> Assigned task
The answer must consist only of the lines from the line with "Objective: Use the" to the line with "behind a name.", both included, exactly as they stand below.

Stored data entries:
--- --- ---

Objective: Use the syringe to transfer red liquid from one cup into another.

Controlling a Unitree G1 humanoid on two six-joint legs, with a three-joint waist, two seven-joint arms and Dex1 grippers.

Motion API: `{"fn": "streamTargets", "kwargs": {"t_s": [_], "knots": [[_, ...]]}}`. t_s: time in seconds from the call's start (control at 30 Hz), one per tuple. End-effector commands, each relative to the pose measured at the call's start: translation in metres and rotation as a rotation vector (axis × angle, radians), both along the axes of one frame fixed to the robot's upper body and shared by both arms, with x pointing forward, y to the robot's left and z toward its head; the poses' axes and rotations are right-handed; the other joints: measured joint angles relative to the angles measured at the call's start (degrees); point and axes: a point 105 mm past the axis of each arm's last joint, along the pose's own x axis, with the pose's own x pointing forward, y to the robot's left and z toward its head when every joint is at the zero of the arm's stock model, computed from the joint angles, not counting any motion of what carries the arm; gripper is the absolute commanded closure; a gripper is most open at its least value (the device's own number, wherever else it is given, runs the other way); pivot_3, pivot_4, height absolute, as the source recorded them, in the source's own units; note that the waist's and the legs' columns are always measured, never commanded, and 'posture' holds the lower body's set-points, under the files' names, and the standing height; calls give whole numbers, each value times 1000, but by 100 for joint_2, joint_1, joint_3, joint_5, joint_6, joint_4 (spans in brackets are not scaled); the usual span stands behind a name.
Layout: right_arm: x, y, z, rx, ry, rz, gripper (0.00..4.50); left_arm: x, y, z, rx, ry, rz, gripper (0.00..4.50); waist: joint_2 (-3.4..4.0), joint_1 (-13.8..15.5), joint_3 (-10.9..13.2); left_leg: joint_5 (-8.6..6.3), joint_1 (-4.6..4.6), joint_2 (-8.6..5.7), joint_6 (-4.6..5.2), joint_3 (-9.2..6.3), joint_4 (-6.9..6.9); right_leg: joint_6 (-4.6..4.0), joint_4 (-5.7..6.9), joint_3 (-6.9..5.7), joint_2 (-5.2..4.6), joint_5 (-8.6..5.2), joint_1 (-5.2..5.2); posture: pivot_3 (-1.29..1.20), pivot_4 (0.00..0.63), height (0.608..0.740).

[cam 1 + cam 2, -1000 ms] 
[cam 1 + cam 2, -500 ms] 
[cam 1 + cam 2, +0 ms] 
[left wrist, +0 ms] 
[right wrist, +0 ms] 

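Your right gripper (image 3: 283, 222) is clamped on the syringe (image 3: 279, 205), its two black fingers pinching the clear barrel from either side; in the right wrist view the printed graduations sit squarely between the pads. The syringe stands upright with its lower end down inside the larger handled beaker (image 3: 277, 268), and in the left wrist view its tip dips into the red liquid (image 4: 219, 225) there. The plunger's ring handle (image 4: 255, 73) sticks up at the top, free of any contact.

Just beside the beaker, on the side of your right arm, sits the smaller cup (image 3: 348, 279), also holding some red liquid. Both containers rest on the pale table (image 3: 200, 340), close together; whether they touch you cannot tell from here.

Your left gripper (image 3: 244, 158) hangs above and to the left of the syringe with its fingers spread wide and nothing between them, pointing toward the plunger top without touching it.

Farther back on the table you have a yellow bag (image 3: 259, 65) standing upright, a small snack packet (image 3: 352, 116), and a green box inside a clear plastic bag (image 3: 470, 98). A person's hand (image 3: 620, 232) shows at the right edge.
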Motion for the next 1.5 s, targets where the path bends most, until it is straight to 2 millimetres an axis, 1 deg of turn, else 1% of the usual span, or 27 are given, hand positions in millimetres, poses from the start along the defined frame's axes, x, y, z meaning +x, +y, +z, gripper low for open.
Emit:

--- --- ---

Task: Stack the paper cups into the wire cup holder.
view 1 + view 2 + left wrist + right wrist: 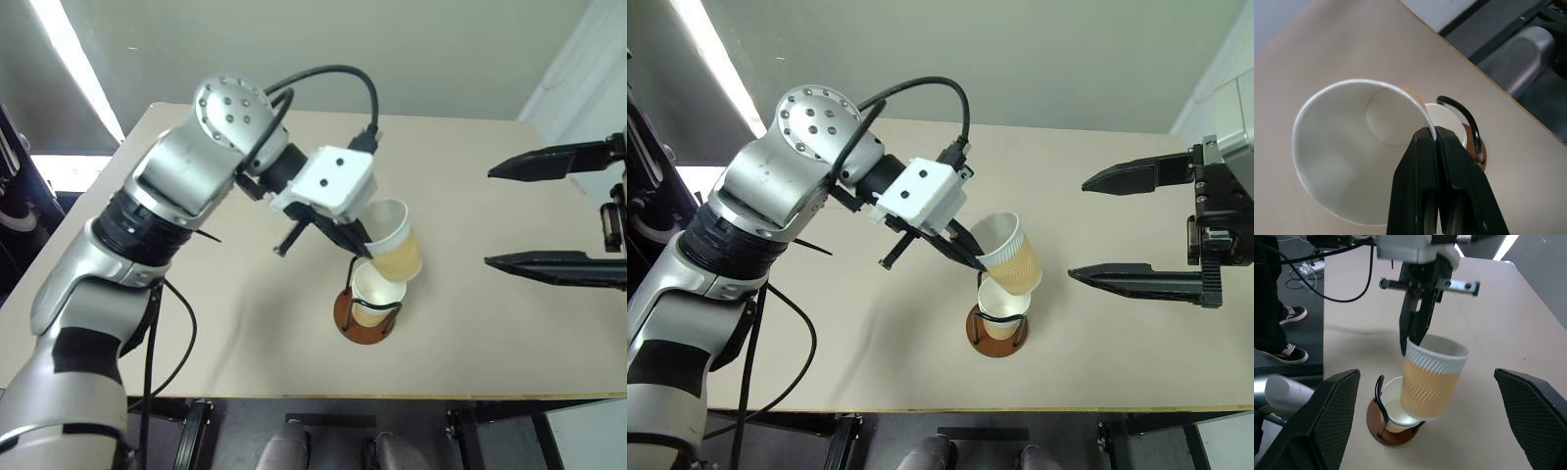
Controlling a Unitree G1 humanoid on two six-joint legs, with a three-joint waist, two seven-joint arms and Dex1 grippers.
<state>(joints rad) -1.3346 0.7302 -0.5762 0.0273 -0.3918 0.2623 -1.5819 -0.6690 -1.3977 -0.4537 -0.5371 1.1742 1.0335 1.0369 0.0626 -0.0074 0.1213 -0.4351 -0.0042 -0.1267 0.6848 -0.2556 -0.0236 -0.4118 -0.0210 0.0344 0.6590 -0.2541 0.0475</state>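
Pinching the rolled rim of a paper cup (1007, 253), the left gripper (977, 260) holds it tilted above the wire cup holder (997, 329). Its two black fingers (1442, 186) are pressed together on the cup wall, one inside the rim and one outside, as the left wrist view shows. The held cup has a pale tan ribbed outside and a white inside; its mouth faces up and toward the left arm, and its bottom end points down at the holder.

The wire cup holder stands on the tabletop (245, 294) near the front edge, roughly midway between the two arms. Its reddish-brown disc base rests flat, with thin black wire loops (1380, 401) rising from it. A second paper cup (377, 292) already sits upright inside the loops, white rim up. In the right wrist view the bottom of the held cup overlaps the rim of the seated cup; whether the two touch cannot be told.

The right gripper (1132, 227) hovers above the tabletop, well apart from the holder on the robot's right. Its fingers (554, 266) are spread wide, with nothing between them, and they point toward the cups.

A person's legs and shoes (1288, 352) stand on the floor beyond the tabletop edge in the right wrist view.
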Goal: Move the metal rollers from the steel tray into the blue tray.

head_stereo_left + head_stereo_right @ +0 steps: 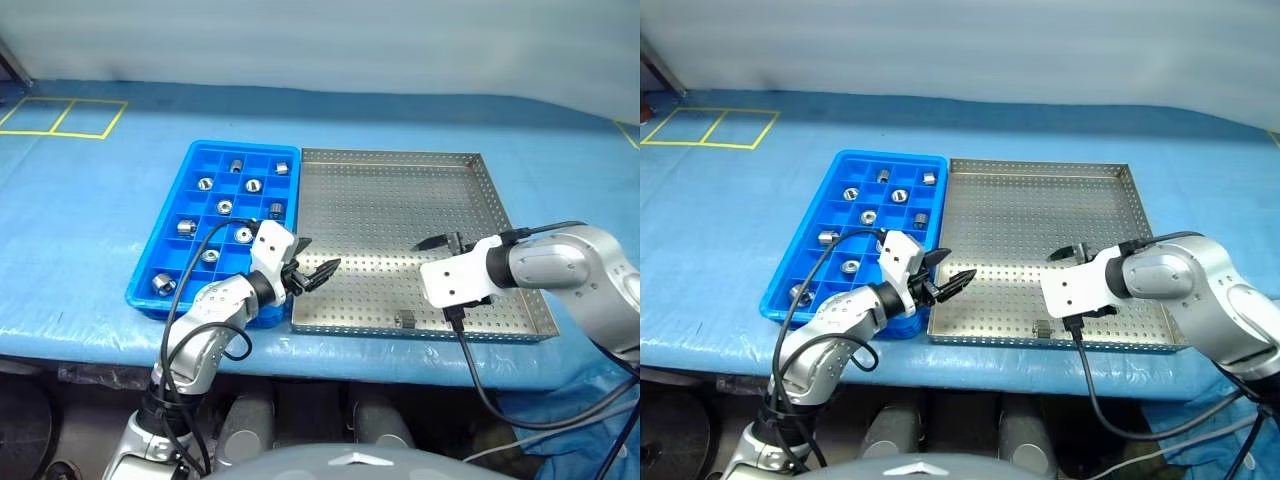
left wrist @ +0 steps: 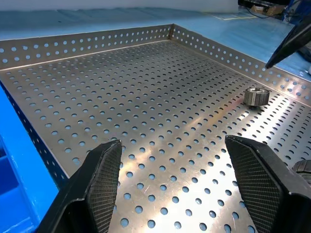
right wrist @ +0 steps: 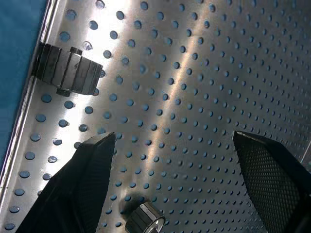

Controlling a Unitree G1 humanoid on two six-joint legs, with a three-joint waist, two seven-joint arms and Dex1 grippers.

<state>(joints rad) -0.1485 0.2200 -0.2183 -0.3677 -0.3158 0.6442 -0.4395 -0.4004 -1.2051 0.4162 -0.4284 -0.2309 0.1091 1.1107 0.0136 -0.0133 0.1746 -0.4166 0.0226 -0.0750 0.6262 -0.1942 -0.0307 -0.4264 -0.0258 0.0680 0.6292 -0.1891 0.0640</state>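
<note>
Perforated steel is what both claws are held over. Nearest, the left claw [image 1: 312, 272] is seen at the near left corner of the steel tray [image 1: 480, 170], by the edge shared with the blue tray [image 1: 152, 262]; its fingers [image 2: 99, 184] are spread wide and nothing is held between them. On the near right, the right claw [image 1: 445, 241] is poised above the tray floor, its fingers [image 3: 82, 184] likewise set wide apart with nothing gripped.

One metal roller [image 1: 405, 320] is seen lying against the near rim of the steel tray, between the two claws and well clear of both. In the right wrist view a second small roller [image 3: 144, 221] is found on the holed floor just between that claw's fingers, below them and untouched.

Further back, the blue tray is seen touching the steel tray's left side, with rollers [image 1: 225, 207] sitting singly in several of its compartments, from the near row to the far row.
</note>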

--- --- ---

> Exercise solution
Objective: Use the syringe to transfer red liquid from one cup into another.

Controlling a Unitree G1 humanoid on two six-joint legs, with a three-joint waist, two seven-joint arms and Dex1 grippers.

Motion API: `{"fn": "streamTargets", "kwargs": {"t_s": [_], "knots": [[_, ...]]}}`. t_s: time in seconds from the call's start (control at 30 Hz), one per tuple. End-effector commands, each relative to the pose measured at the call's start: translation in metres and rotation as a rotation vector (axis × angle, radians), both along the axes of one frame fixed to the robot's upper body and shared by both arms, with x pointing forward, y to the robot's left and z toward its head; the poses' axes and rotations are right-handed; the other joints: measured joint angles relative to the angles measured at the call's start (degrees); point and axes: a point 105 mm past the axis of each arm's last joint, along the pose's own x axis, with the pose's own x pointing forward, y to the robot's left and z toward its head when every joint is at the zero of the arm's stock model, computed from the joint angles, not counting any motion of what carries the arm; gripper is the absolute commanded closure; a gripper is most open at its least value (the device's own number, wherever else it is given, runs the other way); pivot_3, pivot_4, height absolute, as the source recorded them, in the source's own units; note that the waist's and the legs' columns are always measured, never commanded, and 'posture' holds the lower body's set-points, under the files' names, and the standing height; calls give whole numbers, each value times 1000, but by 100 for joint_2, joint_1, joint_3, joint_5, joint_6, joint_4 (spans in brackets are not scaled); the usual span stands behind a name.

The response is finished, and the exercise is complete.